Screen printing is the first stage on the conveyer belt of skills training as for some women employed through the initiative, it is their first job, Walker says.
She says her attraction to the initiative comes from the opportunity to create new and unique products.
"Working through this chain of supply allowed us to create a product which is much more hand-made and full of imperfections and idiosyncrasies...it's actually very difficult to get that through mass production, to get that really handmade look.
"That allowed us to create a kind of product that wasn't already being made...and it allowed us to collaborate with new people.
"A lot of what they were doing we've never even seen before. We designed it, but when you're starting with what's already available in terms of the material and the skills, they presented to us things that we never would have used otherwise.
"The way they did the twine around the strapping, the way they did the fringing and the beading [on the cases] you can't do that here, you can't do it anywhere else, that technique is indigenous to this group so you can't create that somewhere else."
Walker says she wouldn't have got on board with the initiative without its affiliation with the UN. "It's totally beyond in terms of openness and transparency."
She says they receive reports after each production run, detailing its impact.
"I wasn't really prepared for the emotion that came with that. There's been 170 people working on this so far and their income has gone up by 141 per cent.
"Now we've paid for a generator which allows people to keep working after dark and keep studying and so on."
Walker says she is planning on being involved with the initiative long-term.
"We're intending for the sunglass pouches to be a long-term thing with no end date in sight and then we want to create other things around that. What I would really like to do is a series of small luggage and small bag items.
"What we want to do is obviously work within the areas that are most available to us with these people.
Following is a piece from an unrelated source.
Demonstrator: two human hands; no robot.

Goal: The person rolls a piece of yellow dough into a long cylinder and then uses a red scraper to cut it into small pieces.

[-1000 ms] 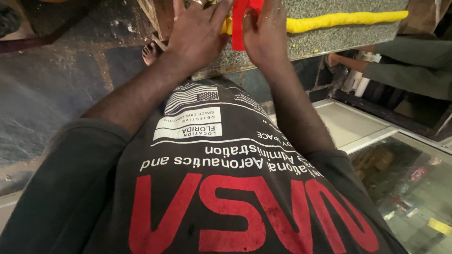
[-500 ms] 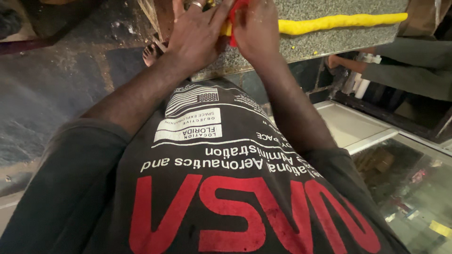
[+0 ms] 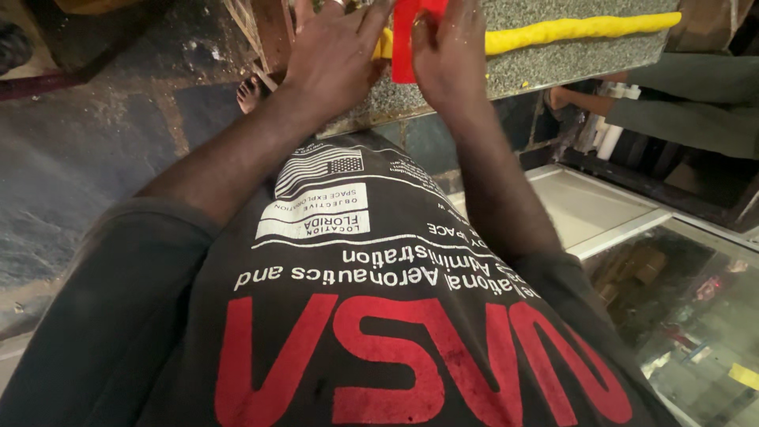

I'm really interested in the new supply chains also - Palestine, working in the Mekong Delta - as [the initiative] brings in new communities, that just opens up all these new possibilities."
The initiative had the potential to continue its expansion, and maintain employment for those currently working under the initiative, but only if the fashion houses and distributors didn't pull out, Mr Cipriani says.
"Because, that's the issue. I'm an optimist by nature, but I wake up every morning at 4am or 5am with all my worries...I have the worries and the fears of a person who is responsible for the work of so many people."